Using the TorrentFreak overview as a starting point I looked over the various options and finally settled on AirVPN. AirVPN doesn’t maintain any logs, and is surprisingly cost-effective — I paid just $21 for a three month subscription.

AirVPN is OpenVPN-based, and the connection speed is generally good. The difference between something like AirVPN vs. StrongVPN — aside from the excessive logging of the latter — is the difference in server choices. StrongVPN had numerous servers I could choose from in the United States. AirVPN has just two.

Personally, though, I never had a need to switch servers while I was using StrongVPN. I’ve never seen the servers at AirVPN at capacity or had any problem connecting, so they’re keeping their capacity at an appropriate level which is all I care about.

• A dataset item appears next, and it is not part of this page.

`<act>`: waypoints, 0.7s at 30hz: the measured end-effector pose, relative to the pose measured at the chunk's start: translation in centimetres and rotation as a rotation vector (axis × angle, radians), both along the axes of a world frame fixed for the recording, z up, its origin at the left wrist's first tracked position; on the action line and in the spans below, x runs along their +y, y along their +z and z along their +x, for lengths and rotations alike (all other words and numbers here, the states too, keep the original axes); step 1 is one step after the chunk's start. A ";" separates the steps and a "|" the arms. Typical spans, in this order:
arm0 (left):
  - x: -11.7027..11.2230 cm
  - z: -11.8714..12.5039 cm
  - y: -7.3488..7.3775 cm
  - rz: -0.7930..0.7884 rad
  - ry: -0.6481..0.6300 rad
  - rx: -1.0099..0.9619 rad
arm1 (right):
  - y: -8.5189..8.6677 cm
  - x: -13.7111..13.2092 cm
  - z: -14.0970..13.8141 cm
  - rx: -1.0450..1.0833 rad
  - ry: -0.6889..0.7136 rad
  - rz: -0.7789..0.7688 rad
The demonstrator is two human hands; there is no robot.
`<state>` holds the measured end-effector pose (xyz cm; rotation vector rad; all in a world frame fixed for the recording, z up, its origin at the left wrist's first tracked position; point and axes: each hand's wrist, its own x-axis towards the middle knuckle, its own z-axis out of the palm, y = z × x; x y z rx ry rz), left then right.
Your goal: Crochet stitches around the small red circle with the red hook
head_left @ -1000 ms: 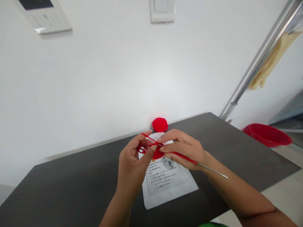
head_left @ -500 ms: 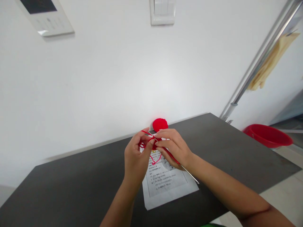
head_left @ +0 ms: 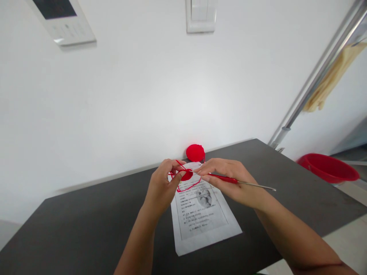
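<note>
Between thumb and fingers, my left hand (head_left: 164, 184) pinches a small piece of red crochet work (head_left: 187, 175), with red yarn running over its fingers. My right hand (head_left: 229, 179) grips a crochet hook (head_left: 226, 178) by its red handle; the metal back end sticks out to the right past the hand. The hook's front tip meets the crochet work near my left fingertips. A strand of yarn (head_left: 190, 187) hangs in a loop below both hands. Behind them, against the wall, sits a ball of red yarn (head_left: 195, 152).
A printed sheet (head_left: 206, 225) lies on the dark table (head_left: 94, 225) beneath my hands. The white wall rises at the back. On the floor to the right stands a red basin (head_left: 329, 168); yellow gloves (head_left: 329, 80) hang near a metal pole (head_left: 318, 68).
My right hand has moved right, away from the left hand, and the crochet hook has swung from a downward slant to nearly level. More of the red work now shows.
</note>
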<state>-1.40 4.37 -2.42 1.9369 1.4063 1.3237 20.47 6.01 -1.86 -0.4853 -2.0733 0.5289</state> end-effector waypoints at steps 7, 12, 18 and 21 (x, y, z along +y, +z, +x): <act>-0.3 0.0 0.5 -0.278 -0.182 -0.412 | -0.3 0.7 -0.1 0.309 0.170 -0.452; -0.4 -0.1 0.3 -0.551 -0.373 -0.698 | -0.9 1.2 -1.0 0.311 0.297 -0.130; -0.5 -0.7 0.8 -0.562 -0.330 -0.658 | -0.9 1.2 -1.0 0.068 0.248 0.201; -0.3 -1.1 0.9 -0.475 -0.240 -0.529 | -1.0 1.1 -1.1 0.066 0.206 0.137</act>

Assuming the next couple months go as smoothly as October went, I’ll be going for the year’s subscription which cuts the cost to $6/month.

Android and VPNs

Over the past 6 months or so I’ve gotten to the point with my Android phone that I have started to use it for a lot of things I used to do only on my laptop. I typically run through about 3 gb of bandwidth a month, with 2/3rds of that being on public and semi-public wifi networks.

Since I’d prefer not to be spied on, I decided to go ahead and start VPN-ing whenever I’m connected to a wifi network I don’t own (which I’ve been doing for a couple years now on my laptop).

After doing a bit of research online, I signed up for a trial account at StrongVPN. And immediately ran into problems. From my experience, the PPTP feature in Android simply doesn’t work. It didn’t work on my Nexus One and doesn’t work on my TMobile G2, and it doesn’t work with either StrongVPN or another VPN service I use for my laptop.

I was able to get L2TP to work, however, using IPSec pre-shared key and keeping the L2TP secret disabled.

After sorting through that, the system has worked flawlessly. Android is smart enough to display a nice key symbol in the status bar so I can quickly verify that I am connected to the VPN as I am web surfing.

I set StrongVPN to use one it New York servers, and while I haven’t done any bandwidth testing to see what the speed hit is, that’s because whatever it is is so low that I don’t notice it in my day to day use of the network. I signed up for a 3-month subscription for $36.

Android really needs to add the ability to create a widget of a particular VPN network, but in the meantime VPN Show is a free app that will get you VPN settings screen in one click where you can select from the networks you’ve configured.